Poor Micron (NYSE:MU). The memory manufacturer keeps pushing down the costs of doing business at an amazing rate -- but not fast enough to keep up with plummeting memory prices. It'll take more than that to survive the downturn.

It sounds like tough cookies, but it's even worse than that. Micron and rivals could do something about the problem. Instead, they keep making it worse.

CEO Steve Appleton proudly reports that his next-generation 34-nanometer technology is "ramping rapidly." This will again lower the cost of making a gigabyte of flash memory, but it will also let Micron keep pumping inventory into a market that already has more than enough of it.

As a result, the average selling price of a NAND flash chip (the kind of memory that Apple (NASDAQ:AAPL) puts in its iPods and iPhones) dropped by 13%. Not year over year, but from one quarter to the next. And this has been going on for a couple of years now. While this benefits the end producers of consumer electronics, it's been a death spiral for flash memory manufacturers.
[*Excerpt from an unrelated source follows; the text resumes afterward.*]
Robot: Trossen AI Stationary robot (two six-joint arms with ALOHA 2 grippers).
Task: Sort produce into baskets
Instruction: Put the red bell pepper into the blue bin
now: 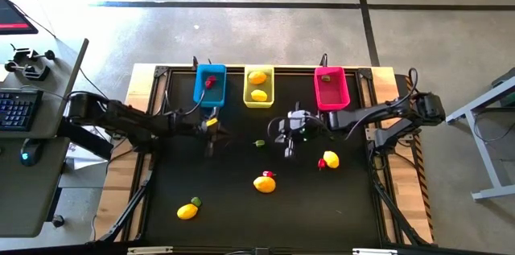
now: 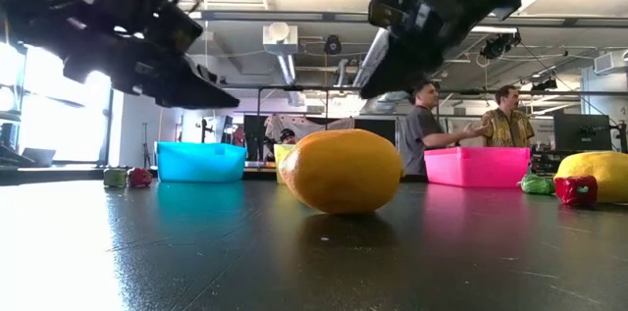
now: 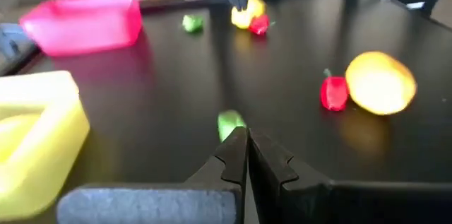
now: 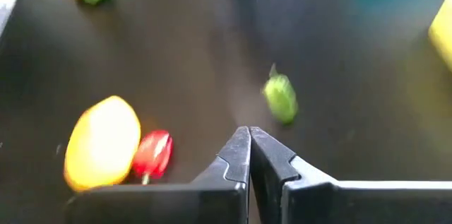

Under those conditions, I'm not surprised to see Micron lose $751 million this quarter, or $0.97 per diluted share, on $993 million in net sales. We're looking at a negative 27% gross margin. That's better than the 32% underwater gross margin of last quarter, but clearly not a great way to run a business.

There are some encouraging signs of discipline around the memory industry right now. A cadre of Taiwanese powerhouses are banding together to gain economies of scale and the power to exercise some restraint. Micron is playing an instrumental part in that effort and could end up running the show in Taiwan. But it could be too little, too late.

Intel (NASDAQ:INTC) and AMD (NYSE:AMD) both entered the memory market back when it was hot, but both have spun out and shrugged off their memory-making units. I'd do the same myself, but that's not really an option for Micron, which makes its primary living in this market. It will take courage, discipline, and luck to snap out of this death spiral.

Send lawyers, guns, and money. Please?